According to Google Maps, the Hamilton site is within 200 metres of at least one child-care centre, run by the YWCA Hamilton.
Uppal, the YWCA executive director, told CBC Hamilton the consumption sites "don't create a problem. They are responding to a problem."
She said the YWCA has had no safety concerns related directly to the CTS at St. Paul's.
People overdosing and dying from drug use is a safety issue, Uppal said, and so is people leaving drug paraphernalia such as needles out in public. But drug use in the community existed before the CTS, she said.

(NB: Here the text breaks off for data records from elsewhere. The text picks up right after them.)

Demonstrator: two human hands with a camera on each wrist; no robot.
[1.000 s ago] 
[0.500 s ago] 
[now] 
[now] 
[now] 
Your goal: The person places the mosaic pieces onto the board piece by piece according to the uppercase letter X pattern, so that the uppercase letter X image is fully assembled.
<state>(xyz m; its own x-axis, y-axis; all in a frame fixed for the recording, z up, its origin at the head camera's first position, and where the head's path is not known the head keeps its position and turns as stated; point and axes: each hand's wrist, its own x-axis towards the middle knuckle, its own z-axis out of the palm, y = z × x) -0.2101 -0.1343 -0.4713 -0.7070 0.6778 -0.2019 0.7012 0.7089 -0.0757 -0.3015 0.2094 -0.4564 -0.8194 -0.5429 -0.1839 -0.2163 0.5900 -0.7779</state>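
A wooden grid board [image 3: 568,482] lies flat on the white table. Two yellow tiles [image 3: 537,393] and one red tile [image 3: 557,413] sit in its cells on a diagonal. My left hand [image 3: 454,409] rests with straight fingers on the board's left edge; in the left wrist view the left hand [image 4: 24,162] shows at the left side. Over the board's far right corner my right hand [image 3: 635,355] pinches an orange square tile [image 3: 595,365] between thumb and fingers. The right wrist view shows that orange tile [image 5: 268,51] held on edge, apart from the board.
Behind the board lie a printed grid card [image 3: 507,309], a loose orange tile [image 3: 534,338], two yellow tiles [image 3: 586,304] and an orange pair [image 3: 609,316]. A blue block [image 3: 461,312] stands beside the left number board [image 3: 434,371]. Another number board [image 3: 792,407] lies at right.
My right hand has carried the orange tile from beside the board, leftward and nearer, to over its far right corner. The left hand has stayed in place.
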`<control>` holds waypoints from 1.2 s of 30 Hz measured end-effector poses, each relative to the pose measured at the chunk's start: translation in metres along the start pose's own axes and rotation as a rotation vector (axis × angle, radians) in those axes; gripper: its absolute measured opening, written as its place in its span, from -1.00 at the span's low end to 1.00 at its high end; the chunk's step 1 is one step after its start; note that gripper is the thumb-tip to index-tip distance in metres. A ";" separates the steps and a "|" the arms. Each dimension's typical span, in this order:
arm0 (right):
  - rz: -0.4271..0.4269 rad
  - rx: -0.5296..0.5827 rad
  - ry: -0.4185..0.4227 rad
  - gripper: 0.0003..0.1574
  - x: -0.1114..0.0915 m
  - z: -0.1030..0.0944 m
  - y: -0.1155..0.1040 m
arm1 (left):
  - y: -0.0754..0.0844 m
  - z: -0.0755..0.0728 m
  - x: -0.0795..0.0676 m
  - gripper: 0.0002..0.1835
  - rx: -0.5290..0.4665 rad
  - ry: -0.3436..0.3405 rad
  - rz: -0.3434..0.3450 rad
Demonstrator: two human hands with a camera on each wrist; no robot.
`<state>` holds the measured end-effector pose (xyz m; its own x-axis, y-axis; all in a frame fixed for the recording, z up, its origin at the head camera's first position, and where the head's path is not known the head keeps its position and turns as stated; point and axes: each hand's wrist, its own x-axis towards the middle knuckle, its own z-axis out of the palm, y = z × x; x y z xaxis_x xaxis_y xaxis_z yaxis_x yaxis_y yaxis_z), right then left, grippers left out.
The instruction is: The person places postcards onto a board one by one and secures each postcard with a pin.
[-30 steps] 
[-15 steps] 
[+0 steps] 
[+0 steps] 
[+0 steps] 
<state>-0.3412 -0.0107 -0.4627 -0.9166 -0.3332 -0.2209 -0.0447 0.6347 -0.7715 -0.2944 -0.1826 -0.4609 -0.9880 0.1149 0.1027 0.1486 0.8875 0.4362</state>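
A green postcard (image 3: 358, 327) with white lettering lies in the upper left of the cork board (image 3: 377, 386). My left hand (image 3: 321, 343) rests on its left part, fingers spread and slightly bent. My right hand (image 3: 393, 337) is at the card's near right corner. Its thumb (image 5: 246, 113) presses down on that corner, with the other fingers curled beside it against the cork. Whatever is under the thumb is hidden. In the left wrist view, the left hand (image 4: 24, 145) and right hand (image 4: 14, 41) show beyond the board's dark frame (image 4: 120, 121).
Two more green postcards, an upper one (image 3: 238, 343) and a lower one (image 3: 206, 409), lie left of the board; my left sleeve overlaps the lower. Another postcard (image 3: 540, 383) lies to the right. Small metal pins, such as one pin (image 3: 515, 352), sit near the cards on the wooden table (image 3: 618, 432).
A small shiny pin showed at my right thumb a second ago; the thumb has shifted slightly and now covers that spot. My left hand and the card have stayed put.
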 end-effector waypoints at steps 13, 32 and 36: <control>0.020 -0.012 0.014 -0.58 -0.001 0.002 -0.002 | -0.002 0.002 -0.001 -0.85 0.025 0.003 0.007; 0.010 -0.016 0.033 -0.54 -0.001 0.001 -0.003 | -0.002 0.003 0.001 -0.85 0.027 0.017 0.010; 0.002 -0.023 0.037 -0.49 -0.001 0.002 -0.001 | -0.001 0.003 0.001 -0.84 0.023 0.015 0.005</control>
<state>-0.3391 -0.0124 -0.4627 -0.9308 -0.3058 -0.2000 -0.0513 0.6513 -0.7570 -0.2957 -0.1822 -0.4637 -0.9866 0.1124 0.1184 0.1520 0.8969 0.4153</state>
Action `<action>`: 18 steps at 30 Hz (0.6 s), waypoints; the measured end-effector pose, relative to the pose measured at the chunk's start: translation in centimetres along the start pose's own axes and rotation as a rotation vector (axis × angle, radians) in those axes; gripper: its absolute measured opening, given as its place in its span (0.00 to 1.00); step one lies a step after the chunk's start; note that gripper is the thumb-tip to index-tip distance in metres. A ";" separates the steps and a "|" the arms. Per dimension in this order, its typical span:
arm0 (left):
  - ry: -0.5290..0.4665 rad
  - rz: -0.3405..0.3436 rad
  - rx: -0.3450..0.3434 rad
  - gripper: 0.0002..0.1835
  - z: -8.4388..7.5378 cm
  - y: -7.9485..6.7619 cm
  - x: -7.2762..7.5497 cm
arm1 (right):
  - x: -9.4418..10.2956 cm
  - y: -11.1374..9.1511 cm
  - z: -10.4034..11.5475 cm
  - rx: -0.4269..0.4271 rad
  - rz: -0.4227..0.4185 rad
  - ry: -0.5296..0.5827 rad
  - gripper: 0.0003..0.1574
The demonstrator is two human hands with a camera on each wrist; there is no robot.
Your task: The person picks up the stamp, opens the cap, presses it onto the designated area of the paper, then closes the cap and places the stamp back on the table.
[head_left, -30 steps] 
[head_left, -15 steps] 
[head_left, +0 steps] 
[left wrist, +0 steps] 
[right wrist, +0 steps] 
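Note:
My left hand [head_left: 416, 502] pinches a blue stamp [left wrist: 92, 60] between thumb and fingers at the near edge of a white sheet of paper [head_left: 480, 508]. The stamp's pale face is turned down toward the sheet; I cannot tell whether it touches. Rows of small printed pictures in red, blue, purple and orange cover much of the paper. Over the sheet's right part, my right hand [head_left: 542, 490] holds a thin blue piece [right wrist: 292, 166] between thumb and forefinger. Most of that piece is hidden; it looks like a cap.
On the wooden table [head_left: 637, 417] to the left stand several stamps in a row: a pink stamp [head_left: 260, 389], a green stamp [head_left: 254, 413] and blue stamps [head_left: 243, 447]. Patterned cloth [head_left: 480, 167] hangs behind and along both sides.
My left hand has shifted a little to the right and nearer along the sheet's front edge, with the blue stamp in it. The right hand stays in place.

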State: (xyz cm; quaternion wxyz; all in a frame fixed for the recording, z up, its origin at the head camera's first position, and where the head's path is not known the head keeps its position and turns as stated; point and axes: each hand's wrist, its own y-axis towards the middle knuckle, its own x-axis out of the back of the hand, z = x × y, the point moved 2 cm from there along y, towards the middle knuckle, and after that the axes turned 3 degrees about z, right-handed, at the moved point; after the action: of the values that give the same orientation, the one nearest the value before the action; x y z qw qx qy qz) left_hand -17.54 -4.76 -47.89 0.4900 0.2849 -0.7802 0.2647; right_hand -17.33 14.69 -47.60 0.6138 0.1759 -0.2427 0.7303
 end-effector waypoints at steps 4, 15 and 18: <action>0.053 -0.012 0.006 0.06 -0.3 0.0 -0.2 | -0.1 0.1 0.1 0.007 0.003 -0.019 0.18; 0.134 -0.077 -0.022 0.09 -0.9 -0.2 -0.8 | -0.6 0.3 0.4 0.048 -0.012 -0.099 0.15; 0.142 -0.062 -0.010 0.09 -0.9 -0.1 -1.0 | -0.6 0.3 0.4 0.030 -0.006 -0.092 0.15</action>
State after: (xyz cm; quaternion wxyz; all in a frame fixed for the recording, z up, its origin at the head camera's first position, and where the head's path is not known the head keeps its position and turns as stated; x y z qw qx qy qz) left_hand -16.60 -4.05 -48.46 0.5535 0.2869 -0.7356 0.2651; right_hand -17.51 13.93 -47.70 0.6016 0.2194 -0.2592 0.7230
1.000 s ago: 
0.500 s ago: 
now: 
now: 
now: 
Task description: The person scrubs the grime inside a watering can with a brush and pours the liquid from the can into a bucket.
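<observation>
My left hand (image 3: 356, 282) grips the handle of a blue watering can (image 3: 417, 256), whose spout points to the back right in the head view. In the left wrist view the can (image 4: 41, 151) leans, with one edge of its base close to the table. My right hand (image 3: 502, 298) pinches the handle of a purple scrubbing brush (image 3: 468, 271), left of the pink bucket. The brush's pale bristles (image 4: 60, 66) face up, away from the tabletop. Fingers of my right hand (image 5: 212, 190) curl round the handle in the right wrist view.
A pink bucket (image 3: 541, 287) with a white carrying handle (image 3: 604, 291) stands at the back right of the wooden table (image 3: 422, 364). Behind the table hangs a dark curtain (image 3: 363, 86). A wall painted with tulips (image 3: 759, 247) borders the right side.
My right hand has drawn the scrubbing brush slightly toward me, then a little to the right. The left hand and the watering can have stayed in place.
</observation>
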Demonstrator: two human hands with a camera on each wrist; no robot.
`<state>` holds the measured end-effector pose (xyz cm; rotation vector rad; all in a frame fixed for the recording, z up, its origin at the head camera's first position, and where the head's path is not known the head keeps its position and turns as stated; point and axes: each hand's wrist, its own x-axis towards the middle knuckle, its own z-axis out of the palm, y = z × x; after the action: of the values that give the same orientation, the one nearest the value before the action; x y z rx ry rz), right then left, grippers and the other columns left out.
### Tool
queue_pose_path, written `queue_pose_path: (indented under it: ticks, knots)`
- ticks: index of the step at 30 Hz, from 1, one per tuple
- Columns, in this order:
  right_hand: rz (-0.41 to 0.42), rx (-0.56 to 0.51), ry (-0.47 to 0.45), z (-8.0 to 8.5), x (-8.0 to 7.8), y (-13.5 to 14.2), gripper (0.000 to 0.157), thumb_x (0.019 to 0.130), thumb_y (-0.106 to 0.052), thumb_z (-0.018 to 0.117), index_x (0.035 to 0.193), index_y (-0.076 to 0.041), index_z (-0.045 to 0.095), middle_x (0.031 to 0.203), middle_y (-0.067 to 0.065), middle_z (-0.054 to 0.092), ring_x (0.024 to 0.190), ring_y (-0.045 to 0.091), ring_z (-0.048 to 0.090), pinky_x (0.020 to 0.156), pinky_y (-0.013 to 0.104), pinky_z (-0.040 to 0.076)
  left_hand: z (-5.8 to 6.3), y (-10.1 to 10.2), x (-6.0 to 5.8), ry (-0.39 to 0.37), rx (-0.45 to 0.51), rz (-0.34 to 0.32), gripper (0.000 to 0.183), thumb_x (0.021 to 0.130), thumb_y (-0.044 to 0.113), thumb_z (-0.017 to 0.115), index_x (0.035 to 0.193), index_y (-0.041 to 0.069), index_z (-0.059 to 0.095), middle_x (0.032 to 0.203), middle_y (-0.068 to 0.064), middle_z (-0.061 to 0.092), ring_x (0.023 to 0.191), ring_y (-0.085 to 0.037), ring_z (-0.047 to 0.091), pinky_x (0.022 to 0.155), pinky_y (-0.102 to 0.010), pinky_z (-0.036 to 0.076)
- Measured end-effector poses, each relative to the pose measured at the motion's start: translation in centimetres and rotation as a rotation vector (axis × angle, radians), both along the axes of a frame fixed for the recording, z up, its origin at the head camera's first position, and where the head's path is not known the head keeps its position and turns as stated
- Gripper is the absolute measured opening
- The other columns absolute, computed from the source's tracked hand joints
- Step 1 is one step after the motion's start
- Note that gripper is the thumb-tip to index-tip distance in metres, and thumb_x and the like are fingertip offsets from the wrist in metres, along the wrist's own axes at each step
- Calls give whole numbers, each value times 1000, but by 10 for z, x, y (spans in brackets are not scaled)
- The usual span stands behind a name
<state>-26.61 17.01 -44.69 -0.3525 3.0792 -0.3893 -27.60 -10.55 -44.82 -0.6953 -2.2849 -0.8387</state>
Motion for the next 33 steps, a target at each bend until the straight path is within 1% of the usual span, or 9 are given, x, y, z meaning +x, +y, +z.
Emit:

She added that supervised consumption may help people stay alive long enough to benefit from treatment.
CBC Hamilton contacted the Hamilton-Wentworth District School Board to confirm whether there are any schools within 200 metres of the CTS and whether the board has had related concerns, but did not receive a response by mid- Wednesday afternoon.
St. Catharines, Ont., has a CTS site run by Positive Living Niagara. It will not have to close under the new rules.
Talia Storm, who manages the CTS and other services at the Niagara organization, said in an email that the decision to close other CTS sites is "devastating and ignores the rampant evidence of the benefits of consumption sites."
"There is no simple solution to the drug poisoning crisis that we are in, so now more than ever we need to keep a continuum of support options available," she told CBC Hamilton.
Horwath said that while she couldn't recall hearing specific concerns related to schools or daycares near the CTS centre, many Hamiltonians have shared safety concerns about the neighbourhood it's in.
"We had a couple of public meetings where community came out with big concerns, not necessarily about that site, but certainly about the homelessness, addictions and mental health crises that we're facing."
The mayor said she wants to talk to Hamilton Urban Core Community Health Centre about what they can do going forward, and how the city and other organizations can provide support.
Paramedics saw 80 opioid-related incidents a month in 2023
Julie Prieto, director of epidemiology and well-being with Hamilton Public Health Services, said opioid-related poisoning is mostly to blame for a sharp increase in drug-related emergency-department visits, hospital admissions, overdoses and deaths.
According to a city tracker, Hamilton Paramedic Services responded to 450 incidents related to suspected opioid overdoses from Jan. 1 to Aug. 11.
In 2023, Hamilton Paramedic Services responded to 964 incidents, or an average of about 80 per month. In 2022, paramedics responded to about 814 incidents, or 68 per month.
As of April 2024, the city saw 43 deaths that it said were "probable or confirmed to be opioid related."
"Evidence supports a suite of strategies and interventions with a focus on prevention, harm reduction, treatment and enforcement," Prieto said in an email, adding housing and treatment have long needed investment.
Prieto said harm reduction services, which include CTS, are proven to reduce overdose deaths.
Linking to a literature review, the city website states benefits of CTS sites include reducing overdoses and the spread of diseases such as HIV and hepatitis C among people who inject drugs, connecting drug users to supports and preventing drug use in public spaces.
"There can't only be a focus on downstream efforts — we need early and deep preventive strategies that result in stable housing, adequate income, healthy child development and prevent trauma," she said.
Public health will continue to work with communities and people with lived experience to offer harm reduction, including distributing naloxone and safe injection supplies.